*Exercise goal:*
With the images set aside, retype every record below character for character.

*Records provided:*
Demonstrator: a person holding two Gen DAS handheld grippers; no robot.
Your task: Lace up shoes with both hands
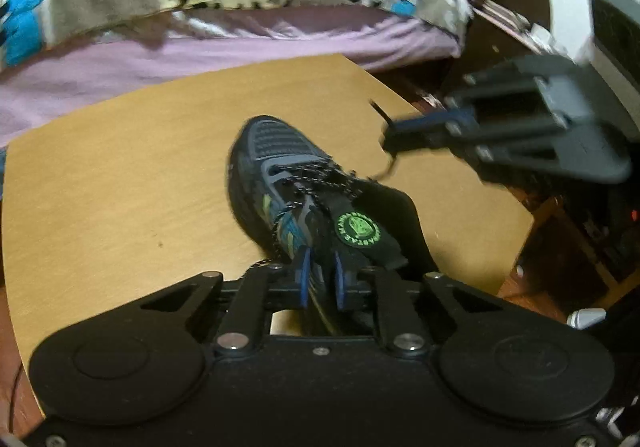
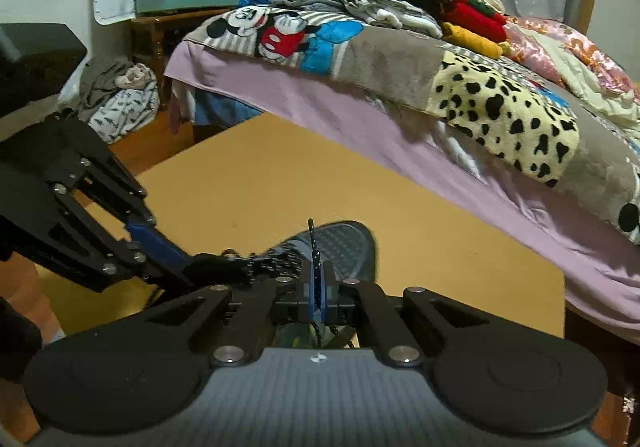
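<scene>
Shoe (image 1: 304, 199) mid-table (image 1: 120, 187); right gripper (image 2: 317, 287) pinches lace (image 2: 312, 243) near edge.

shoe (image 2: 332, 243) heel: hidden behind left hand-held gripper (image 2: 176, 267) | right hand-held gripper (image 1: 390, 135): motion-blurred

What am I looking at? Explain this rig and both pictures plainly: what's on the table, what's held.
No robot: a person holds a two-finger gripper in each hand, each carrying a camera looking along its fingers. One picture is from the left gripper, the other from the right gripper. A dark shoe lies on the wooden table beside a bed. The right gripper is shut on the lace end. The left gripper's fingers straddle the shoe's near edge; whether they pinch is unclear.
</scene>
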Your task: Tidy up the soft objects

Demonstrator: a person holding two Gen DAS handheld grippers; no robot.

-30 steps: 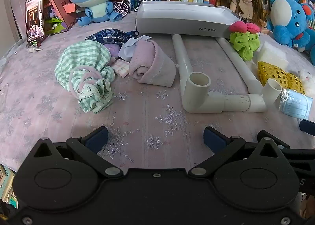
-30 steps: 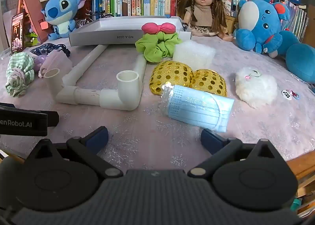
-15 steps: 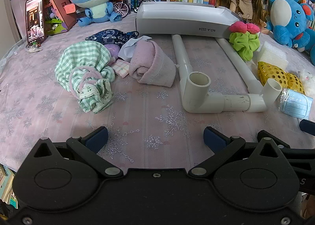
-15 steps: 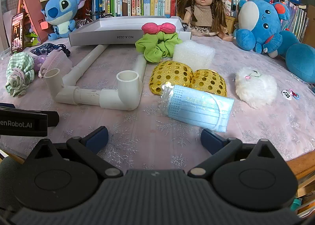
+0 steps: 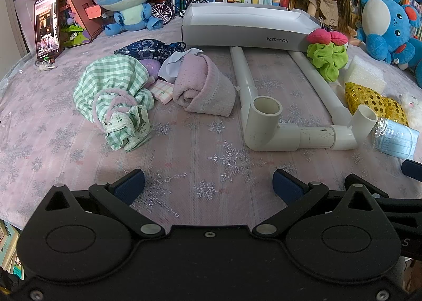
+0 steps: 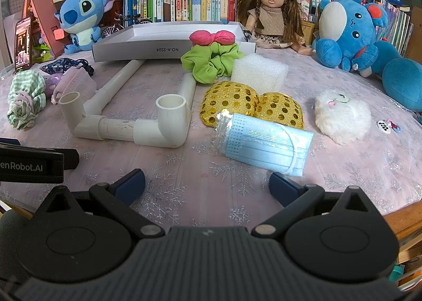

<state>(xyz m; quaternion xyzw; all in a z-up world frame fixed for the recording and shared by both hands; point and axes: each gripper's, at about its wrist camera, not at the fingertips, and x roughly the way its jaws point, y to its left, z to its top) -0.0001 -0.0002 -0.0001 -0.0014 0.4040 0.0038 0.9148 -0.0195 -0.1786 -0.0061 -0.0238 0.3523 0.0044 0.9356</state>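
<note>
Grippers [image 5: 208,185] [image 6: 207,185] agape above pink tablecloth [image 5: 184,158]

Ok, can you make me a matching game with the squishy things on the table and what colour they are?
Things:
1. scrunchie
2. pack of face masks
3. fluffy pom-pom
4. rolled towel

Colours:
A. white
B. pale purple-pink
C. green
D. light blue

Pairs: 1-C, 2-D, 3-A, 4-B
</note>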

*Answer to the problem:*
Demonstrator: a person holding two Gen DAS handheld grippers; no robot.
Your task: Lace up shoes with both hands
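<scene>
Shoe (image 1: 304, 199) mid-table (image 1: 120, 187); right gripper (image 2: 317, 287) pinches lace (image 2: 312, 243) near edge.

shoe (image 2: 332, 243) heel: hidden behind left hand-held gripper (image 2: 176, 267) | right hand-held gripper (image 1: 390, 135): motion-blurred

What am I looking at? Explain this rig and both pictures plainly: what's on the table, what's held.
No robot: a person holds a two-finger gripper in each hand, each carrying a camera looking along its fingers. One picture is from the left gripper, the other from the right gripper. A dark shoe lies on the wooden table beside a bed. The right gripper is shut on the lace end. The left gripper's fingers straddle the shoe's near edge; whether they pinch is unclear.
</scene>
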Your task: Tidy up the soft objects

Demonstrator: a person holding two Gen DAS handheld grippers; no robot.

-30 steps: 
-30 steps: 
-15 steps: 
-15 steps: 
+0 steps: 
+0 steps: 

<state>(xyz m; quaternion xyzw; all in a z-up world frame fixed for the recording and shared by both hands; point and axes: each gripper's, at about its wrist camera, not at the fingertips, and x roughly the way its jaws point, y to its left, z to its top) -0.0001 -0.0002 -0.0001 -0.0014 0.4040 0.0038 0.9148 -0.0195 -0.1786 -0.0061 -0.0238 0.3523 0.0044 0.9356</state>
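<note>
Grippers [image 5: 208,185] [image 6: 207,185] agape above pink tablecloth [image 5: 184,158]

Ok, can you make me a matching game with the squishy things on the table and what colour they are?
Things:
1. scrunchie
2. pack of face masks
3. fluffy pom-pom
4. rolled towel

Colours:
A. white
B. pale purple-pink
C. green
D. light blue

Pairs: 1-C, 2-D, 3-A, 4-B
</note>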

The answer contains nothing further.